### Work to complete
Repeat only the lines from the one holding "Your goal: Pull" down to the last line of the listing below, including both of those lines.

--

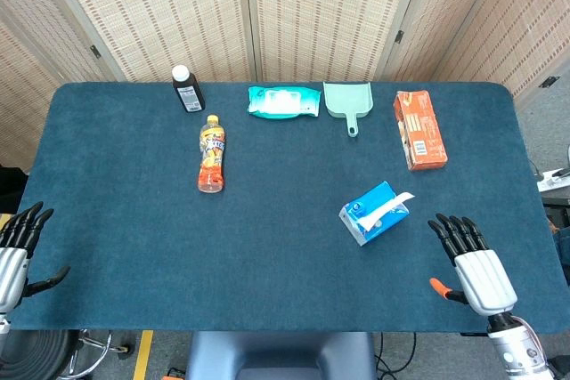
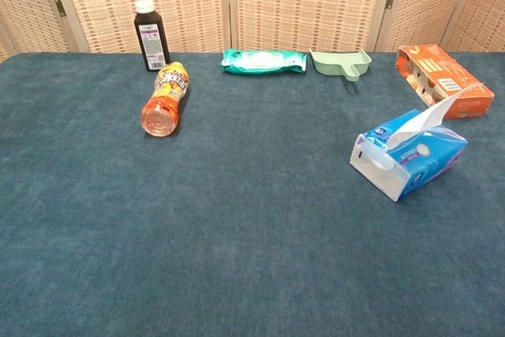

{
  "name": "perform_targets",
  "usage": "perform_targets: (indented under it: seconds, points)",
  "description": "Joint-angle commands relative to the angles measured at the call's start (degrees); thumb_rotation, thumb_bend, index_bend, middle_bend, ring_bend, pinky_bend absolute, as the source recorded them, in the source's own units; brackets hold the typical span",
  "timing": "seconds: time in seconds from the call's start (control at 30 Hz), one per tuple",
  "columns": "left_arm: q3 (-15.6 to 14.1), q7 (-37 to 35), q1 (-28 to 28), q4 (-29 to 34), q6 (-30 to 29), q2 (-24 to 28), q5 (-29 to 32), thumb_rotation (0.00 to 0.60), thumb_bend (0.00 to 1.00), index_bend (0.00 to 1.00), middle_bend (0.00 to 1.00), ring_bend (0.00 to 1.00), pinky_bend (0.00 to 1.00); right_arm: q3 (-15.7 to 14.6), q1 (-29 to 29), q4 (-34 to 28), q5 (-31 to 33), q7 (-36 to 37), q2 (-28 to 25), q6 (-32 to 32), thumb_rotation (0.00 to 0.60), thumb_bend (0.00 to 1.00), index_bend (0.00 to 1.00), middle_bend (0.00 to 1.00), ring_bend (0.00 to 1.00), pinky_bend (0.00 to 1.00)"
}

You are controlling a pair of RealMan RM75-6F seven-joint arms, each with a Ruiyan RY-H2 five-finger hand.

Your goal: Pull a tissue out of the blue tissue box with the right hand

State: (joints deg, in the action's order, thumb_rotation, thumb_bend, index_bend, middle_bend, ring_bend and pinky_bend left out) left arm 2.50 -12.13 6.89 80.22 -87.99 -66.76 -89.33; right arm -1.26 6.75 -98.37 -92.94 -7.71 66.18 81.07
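Head view: right robot hand (image 1: 474, 264) open nr blue tissue box (image 1: 374, 213).

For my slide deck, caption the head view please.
Right hand open beside the blue tissue box, a tissue poking out, untouched.

High overhead head view, low close chest view, shared blue table (image 1: 267, 246).
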Motion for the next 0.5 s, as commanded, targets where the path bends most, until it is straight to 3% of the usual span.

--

### Answer to this task
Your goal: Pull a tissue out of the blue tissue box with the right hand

State: (joints deg, in the action's order, thumb_rotation, thumb_bend, index_bend, middle_bend, ring_bend and pinky_bend left out) left arm 2.50 -12.13 6.89 80.22 -87.99 -66.76 -89.33; right arm -1.26 6.75 -98.37 -92.94 -7.71 66.18 81.07
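Head view: right robot hand (image 1: 474, 264) open nr blue tissue box (image 1: 374, 213).

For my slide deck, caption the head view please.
Right hand open beside the blue tissue box, a tissue poking out, untouched.

High overhead head view, low close chest view, shared blue table (image 1: 267, 246).
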Motion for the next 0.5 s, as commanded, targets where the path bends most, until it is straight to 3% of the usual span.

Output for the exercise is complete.